PS1 IPP Czar Logs for the week 2016.10.31 - 2016.11.06

(Up to PS1 IPP Czar Logs)

Monday : 2016.10.31

  • MEH: NCU/MOPS processing today, upper ippx and ipps nodes use continues
  • MEH: ippMonitor has had ippdb03 red for a while -- password for ippMonitor needed to be fixed in config -- showing slave status properly now
  • MEH: relastro reported done at meeting -- should reallocated nightly nodes back to default (x0,1->s3,4) since Heather using for next loading processed
    • oddly seems s6 also commented out -- # EAM 2016.05.04 : remove s6 nodes to test load for ITS move -- is this still necessary? -- no, was a short time test and the 3x should have been put back into processing

Tuesday : 2016.11.01

  • MEH: NCU/MOPS processing mostly finished except for ipps node use (and normal nightly c2 node use) -- waiting for request for products as needed now
  • 13:20 MEH: Haydn taking one of datanodes on 10G offline to test something with the cable? setting processing to stop -- finished and restarted all pantasks for nightly processing
    • many of nightly datanodes are red... cleaning some of the NCU diffs to make space since appears not any other space to be freed

Wednesday : 2016.11.02

  • 9:00 CZW: Processing stopped to allow for switchover to N5K switch for ippdb01.
  • 12:45 CZW: Processing resumed.
  • 16:25 CZW: Pantasks restart, even if we didn't have data last night.
  • MEH: QUB updating modest amount of NCU diffs for stamps off and on possibly (regularly part of ~ippqub/stdscience_ws and independent of nightly processing for MOPS)
  • MEH: SNIaF updates running on ipps nodes in ~ippmops/stdscience

Thursday : 2016.11.03

  • MEH: reconfig for nightly QUB targeted processing -- finished until after midnight possibly tonight
  • 16:30 CZW: Restart of pantasks after rebuild of ippTools.

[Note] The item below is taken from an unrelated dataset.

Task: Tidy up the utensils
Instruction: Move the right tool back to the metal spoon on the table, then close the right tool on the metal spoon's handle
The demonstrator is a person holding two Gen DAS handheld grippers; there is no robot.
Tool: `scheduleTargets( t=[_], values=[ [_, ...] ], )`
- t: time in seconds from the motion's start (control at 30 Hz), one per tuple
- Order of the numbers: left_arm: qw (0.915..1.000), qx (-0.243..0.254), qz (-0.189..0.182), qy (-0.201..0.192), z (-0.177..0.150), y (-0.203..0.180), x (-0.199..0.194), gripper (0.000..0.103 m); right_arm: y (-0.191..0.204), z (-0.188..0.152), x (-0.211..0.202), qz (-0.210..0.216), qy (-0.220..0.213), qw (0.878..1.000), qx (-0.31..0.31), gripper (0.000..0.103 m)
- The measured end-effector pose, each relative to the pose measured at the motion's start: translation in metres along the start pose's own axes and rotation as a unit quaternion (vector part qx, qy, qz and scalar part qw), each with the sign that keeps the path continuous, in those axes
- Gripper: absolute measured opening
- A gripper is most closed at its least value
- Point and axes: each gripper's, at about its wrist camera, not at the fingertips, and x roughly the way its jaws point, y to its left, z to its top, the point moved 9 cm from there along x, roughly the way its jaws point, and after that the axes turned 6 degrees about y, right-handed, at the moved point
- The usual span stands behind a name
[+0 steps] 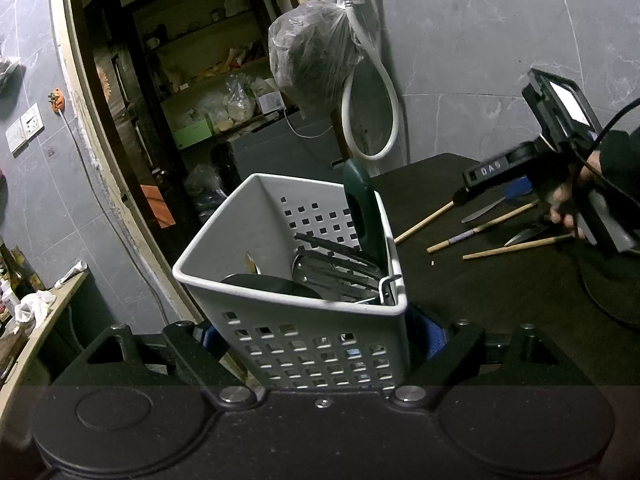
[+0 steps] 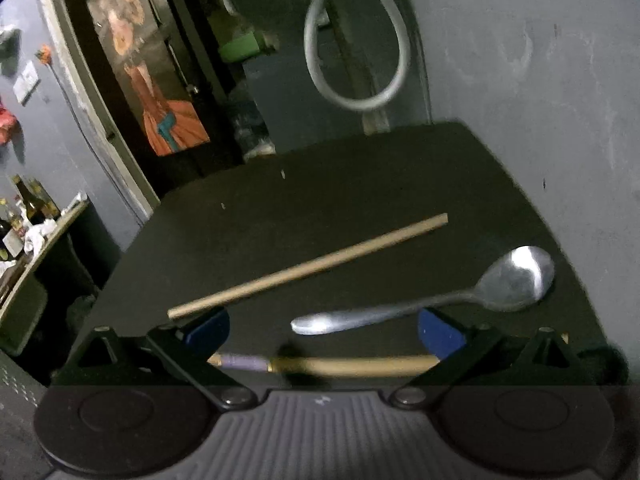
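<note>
Two blue pads of your left gripper [image 1: 324, 340] flank the white basket [image 1: 296, 304], apparently pressing its sides. Your right gripper [image 2: 324, 330] stands apart and empty above the dark table [image 2: 360, 184]; the metal spoon [image 2: 432, 300] lies between its fingertips, a wooden chopstick [image 2: 308, 266] just beyond.

"DAS" is printed on the right claw [image 1: 460, 199]
</note>
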Motion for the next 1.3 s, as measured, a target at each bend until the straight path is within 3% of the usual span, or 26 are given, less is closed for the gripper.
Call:
scheduleTargets(
  t=[0.33,0.63,0.97,1.07,1.3],
  values=[
    [1.0000,0.000,0.000,0.000,0.000,0.000,0.000,0.089,-0.018,0.010,0.017,-0.004,0.014,0.999,0.033,0.102],
    [1.0000,0.001,-0.002,-0.002,0.001,-0.001,0.002,0.089,-0.003,-0.035,-0.020,0.013,0.016,0.998,0.061,0.102],
    [1.0000,0.006,-0.007,-0.004,-0.001,0.000,0.003,0.089,0.040,-0.085,-0.054,0.056,0.037,0.997,0.028,0.102],
    [0.9999,0.007,-0.008,-0.005,-0.001,0.000,0.003,0.089,0.041,-0.084,-0.068,0.046,0.014,0.999,0.018,0.103],
    [0.9999,0.007,-0.008,-0.006,-0.001,0.000,0.003,0.089,-0.016,-0.042,-0.072,-0.045,-0.023,0.998,0.039,0.103]
  ],
)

This picks up the change to prioritize the download of image files that do not have an exp_name LIKE 'c%' above those that do match that exp_name.
  • MEH: cleaning up remaining NCU WSdiff to hopefully free up more space for normal nightly data..
  • MEH: pstamp was stalled on MOPS request (866480) for >hr, restart cleared issue -- QUB targeted observations again tonight and need pstamp working

Friday : 2016.11.04

  • 14:00 MEH: reboot of ippcore to clear any possible underlying issues in network after many changes made in preparing moving to Manoa ITS
    • rates improved, errors reduced but on the backup gigE connection out from ippcore, 10G link appears to be broken (watch summitcopy download times, has it been the cause of randomly long downloads?)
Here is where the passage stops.